→ **Work item**: Pictures are not part of the copy; reproduce the remaining data exactly.

[Collected data]

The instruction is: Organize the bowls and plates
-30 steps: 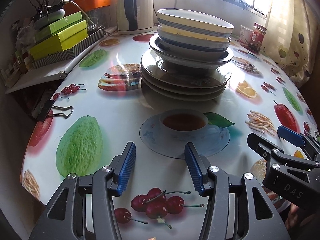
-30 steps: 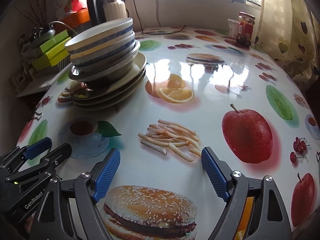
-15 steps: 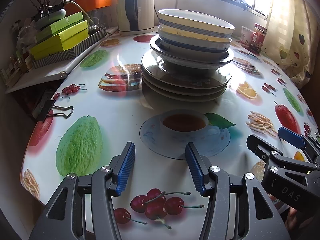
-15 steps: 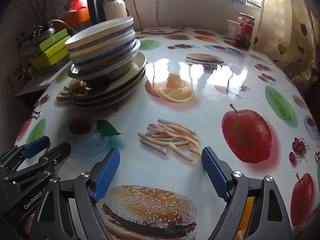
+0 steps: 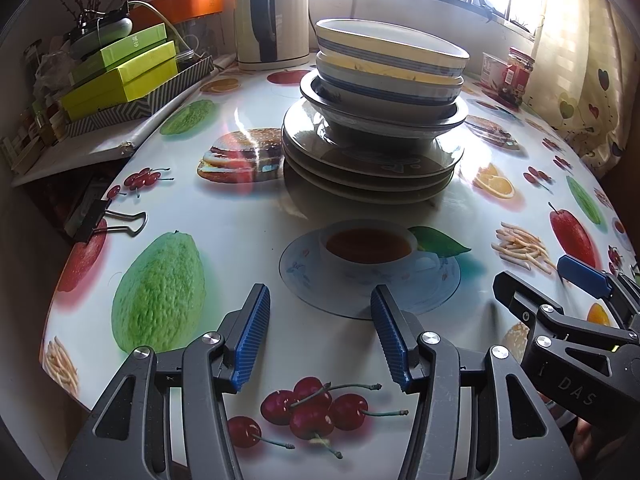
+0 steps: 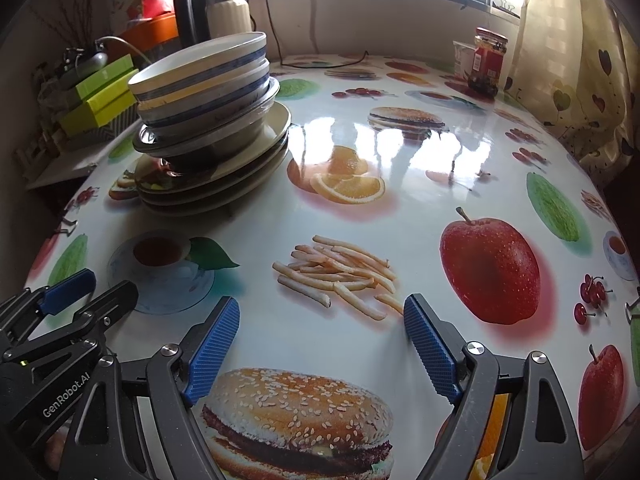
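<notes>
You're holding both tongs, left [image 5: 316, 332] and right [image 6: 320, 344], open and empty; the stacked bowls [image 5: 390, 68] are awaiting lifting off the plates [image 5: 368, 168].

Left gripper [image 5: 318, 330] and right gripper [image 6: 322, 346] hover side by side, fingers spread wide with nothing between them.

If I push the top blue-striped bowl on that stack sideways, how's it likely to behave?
The top bowl sits tilted on the bowl stack, so it would probably slide or rock off rather than stay put. It looks like glazed ceramic: likely slick, rigid and breakable. The plates beneath look steadier.
</notes>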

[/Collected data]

→ **Result**:
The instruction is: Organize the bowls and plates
-30 steps: 
-30 steps: 
-15 steps: 
-15 steps: 
+0 steps: 
+0 steps: 
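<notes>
You're holding both tongs, left [image 5: 316, 332] and right [image 6: 320, 344], open and empty; the stacked bowls [image 5: 390, 68] are awaiting lifting off the plates [image 5: 368, 168].

Left gripper [image 5: 318, 330] and right gripper [image 6: 322, 346] hover side by side, fingers spread wide with nothing between them.

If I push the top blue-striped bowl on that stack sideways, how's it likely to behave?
The top bowl sits tilted on the bowl stack, so it would probably slide or rock off rather than stay put. It looks like glazed ceramic: likely slick, rigid and breakable. The plates beneath look steadier.
</notes>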

That finishes the output.